О х а п к и н. А прохудился — выбросили.


Сборщик ищет. Опустившись на четвереньки, заглядывает под скамью. Из самовара, лежащего в зыбке, полилась вода — да прямо сборщику за ворот…


А н ю т к а (испуганная, еще старательнее качает зыбку). А-а-а, а-а-а-а!

С б о р щ и к. Тьфу! (Встает, обтирается шапкой.) Где самовар?

О х а п к и н. Говорю, прохудился, выбросили.


Плюнув с досады, с б о р щ и к  уходит. О х а п к и н  выходит проводить.


А н ю т к а. Дядя Ивушкин, Ванька наш мамку к фелшару не повез, не! Тятька врет. Мамка сама его прятать повезла от солдатчины. В некруты его брали адмиральские. Теперь он в бегах. А тятьке шомполами каратели всыпали…

И в у ш к и н. За что они ему?

А н ю т к а. А за Ваньку! Всех мужиков пороли, у кого сыны от солдатчины сбегли.

И в у ш к и н. Вот какой у него прострел!


Входит  О х а п к и н.


О х а п к и н. Как ворюги, по-темному…

И в у ш к и н (слез с печи). Терпи, терпи, Анисим Федорович.

О х а п к и н. А ты давай-ка мотай из села! Петька Тельнихин с отрядом в Чесноковке, сюда собирается. Там и Любаха с ним.

И в у ш к и н. Какая Любаха?

О х а п к и н. Твоя… Ферапонтова дочка. Она теперь в тельнихинской дружине Святого Креста.

И в у ш к и н. Вот куда подалась… Лихую весть ты припас для меня, Анисим Федорович.

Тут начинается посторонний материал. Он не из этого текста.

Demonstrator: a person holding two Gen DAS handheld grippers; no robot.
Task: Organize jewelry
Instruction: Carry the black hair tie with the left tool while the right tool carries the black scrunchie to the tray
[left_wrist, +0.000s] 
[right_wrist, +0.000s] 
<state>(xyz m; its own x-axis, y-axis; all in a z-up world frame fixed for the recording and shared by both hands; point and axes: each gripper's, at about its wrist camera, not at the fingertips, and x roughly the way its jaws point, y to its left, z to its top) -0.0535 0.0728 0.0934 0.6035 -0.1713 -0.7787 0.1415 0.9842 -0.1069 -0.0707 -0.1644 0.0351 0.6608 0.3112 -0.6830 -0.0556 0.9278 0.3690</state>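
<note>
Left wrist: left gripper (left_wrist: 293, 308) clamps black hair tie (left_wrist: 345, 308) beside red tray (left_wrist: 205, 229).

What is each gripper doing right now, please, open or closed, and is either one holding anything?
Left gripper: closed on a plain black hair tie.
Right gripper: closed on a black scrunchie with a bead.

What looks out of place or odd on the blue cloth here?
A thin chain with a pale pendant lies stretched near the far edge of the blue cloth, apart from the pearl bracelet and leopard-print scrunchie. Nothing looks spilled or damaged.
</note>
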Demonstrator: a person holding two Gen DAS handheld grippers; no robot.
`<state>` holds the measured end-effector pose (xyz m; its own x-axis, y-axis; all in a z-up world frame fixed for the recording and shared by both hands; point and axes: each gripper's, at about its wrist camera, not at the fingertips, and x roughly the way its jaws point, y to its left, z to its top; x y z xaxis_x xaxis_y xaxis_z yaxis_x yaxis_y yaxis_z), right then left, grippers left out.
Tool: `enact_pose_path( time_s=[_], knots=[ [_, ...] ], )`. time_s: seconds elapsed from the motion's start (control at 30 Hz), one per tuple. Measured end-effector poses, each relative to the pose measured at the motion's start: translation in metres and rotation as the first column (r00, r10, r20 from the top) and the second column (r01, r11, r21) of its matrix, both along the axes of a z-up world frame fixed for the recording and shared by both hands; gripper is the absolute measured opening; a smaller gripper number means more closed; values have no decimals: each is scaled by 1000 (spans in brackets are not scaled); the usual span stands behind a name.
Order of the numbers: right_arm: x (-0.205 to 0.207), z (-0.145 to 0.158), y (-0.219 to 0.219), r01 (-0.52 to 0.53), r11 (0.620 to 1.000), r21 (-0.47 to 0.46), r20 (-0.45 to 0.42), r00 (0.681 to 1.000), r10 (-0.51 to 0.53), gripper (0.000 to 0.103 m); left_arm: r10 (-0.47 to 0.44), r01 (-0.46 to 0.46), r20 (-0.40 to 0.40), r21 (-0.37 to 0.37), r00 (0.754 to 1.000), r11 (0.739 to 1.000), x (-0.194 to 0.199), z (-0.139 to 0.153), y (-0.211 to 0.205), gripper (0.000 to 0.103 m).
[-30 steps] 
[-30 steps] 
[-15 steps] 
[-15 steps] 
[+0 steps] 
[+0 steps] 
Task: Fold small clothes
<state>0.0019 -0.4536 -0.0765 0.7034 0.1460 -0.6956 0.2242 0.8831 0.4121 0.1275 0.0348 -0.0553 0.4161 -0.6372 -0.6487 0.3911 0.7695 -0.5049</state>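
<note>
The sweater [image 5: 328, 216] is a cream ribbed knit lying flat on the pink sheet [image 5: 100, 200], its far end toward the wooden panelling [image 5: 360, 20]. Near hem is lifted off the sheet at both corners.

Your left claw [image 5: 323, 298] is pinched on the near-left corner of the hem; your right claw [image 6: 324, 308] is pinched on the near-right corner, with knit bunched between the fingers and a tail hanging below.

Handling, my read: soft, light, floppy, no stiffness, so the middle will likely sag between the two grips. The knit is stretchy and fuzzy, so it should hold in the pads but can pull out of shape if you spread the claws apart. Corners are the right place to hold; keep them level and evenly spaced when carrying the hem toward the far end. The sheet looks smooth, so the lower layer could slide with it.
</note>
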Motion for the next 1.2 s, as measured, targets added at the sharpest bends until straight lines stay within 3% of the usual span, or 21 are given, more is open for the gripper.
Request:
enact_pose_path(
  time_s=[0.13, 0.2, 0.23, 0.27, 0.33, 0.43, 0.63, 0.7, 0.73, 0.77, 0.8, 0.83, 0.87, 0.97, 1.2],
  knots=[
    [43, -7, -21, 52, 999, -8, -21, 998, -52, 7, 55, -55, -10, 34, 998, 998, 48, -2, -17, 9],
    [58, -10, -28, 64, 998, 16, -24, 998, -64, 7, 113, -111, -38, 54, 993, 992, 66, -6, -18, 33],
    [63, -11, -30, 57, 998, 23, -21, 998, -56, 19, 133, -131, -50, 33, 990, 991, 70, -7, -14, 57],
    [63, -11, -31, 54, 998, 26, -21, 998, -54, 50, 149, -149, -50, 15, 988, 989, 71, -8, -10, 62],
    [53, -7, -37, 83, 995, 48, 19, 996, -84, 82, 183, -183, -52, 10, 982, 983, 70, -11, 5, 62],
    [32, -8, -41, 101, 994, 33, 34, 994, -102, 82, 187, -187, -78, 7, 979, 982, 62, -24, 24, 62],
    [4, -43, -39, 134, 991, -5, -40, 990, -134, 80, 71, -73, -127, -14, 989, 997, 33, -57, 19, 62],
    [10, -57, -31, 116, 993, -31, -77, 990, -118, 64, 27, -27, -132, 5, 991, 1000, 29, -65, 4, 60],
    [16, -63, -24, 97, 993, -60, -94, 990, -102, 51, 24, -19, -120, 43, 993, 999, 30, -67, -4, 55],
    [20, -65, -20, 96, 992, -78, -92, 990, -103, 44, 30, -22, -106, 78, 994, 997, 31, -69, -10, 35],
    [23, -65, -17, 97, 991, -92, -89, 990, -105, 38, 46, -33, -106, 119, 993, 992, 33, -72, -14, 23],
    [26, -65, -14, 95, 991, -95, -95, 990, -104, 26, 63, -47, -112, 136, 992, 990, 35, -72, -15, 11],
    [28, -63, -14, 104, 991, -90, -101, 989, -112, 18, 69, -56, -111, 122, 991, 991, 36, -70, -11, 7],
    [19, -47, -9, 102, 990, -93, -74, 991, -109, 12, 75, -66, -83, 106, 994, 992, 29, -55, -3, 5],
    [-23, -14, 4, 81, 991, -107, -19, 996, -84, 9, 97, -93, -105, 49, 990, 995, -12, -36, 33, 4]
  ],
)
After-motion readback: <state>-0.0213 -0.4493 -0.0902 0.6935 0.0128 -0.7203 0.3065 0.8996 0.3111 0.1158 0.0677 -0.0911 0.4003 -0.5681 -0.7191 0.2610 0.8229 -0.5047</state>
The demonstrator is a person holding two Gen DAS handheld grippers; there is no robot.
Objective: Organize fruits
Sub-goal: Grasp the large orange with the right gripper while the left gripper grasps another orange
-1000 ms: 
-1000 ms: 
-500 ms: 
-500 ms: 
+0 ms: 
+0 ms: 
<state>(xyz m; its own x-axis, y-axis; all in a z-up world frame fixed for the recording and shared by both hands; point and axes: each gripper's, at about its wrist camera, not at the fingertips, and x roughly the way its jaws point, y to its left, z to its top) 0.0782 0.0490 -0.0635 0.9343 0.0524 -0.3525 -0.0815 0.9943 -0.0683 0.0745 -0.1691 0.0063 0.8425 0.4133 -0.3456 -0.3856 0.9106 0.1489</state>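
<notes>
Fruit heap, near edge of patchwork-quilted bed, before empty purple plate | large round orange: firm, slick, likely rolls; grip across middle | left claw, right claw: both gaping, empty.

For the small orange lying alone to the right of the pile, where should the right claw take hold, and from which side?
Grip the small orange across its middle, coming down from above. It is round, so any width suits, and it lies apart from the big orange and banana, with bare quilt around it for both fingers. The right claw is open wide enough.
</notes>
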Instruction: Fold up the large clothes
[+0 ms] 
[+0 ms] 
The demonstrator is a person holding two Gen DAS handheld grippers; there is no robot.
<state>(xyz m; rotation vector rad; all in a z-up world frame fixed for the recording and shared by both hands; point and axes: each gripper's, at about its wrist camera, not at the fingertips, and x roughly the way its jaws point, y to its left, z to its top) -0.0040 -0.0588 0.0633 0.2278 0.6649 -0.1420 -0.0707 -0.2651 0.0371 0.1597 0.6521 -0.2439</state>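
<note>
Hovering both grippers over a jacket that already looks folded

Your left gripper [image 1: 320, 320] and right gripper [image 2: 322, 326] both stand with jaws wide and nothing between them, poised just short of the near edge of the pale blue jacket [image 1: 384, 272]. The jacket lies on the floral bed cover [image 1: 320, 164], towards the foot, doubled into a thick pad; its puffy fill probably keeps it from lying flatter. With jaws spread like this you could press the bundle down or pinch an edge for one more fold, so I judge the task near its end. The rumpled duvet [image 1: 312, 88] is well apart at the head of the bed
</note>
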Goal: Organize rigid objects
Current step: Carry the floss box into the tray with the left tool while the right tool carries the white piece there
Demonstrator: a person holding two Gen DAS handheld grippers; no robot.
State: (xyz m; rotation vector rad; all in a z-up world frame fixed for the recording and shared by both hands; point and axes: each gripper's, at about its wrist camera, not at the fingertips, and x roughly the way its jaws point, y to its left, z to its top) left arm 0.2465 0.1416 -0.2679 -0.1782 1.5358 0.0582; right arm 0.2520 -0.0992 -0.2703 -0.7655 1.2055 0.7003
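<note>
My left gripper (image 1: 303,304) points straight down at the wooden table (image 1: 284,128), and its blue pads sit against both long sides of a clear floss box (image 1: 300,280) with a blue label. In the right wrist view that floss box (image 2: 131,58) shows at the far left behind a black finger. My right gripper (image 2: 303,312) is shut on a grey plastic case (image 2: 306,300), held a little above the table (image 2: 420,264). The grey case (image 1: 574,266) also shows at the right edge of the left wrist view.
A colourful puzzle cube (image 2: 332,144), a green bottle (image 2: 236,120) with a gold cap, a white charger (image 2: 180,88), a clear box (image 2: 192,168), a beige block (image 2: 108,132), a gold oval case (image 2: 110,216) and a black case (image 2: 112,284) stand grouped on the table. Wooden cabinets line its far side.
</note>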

О х а п к и н. Весть как есть.

И в у ш к и н. И кто ж там, в этой дружине?

О х а п к и н. С правого флангу, вестимо, богатые. А так, окромя, всякие, даже из голытьбы, заблудшие. (Берется за спину.) О-ох, мотай, паря! Село наше, примерно сказать, открытое, без гарнизону, да ить тоже страх… То карахтерные налетят, то милиция иль еще какая войска… За сокрытие большевика — расстрел.

А н ю т к а (срывается вдруг). Как не совестно?! В непогодь человека гнать… Оставайся, дядя Ивушкин! (Просительно глядя на отца.) Оставайся… Дело к ночи.


Охапкин молчит.


И в у ш к и н. Я у тебя, Анисим Федорович, на всю ночь не останусь. Часок-другой пережду и отчалю. Дело тут у меня. (Устраивается на широкой скамье и, перед тем как укрыться армяком, вынимает из кармана книгу.) На вот, Анютка, если хочешь, книжку почитай.

А н ю т к а (жадно берет). Спасибо вам.

О х а п к и н. Эта книжонка-та… э… э… тая?

И в у ш к и н. Другая! (Укладывается.)

А н ю т к а (подходит к лампе, раскрывает книжку, читает по слогам). «Бессмертные похождения кавалера до Ламадьена, храбрейшего из смертных»…


За окном цокот конских копыт, говор. Ивушкин встал со скамьи.


О х а п к и н (в страхе). Быстрая вошка, да ить частый гребешок…

А н ю т к а. Сюда, сюда! Там лаз на чердак, а с чердака в огород…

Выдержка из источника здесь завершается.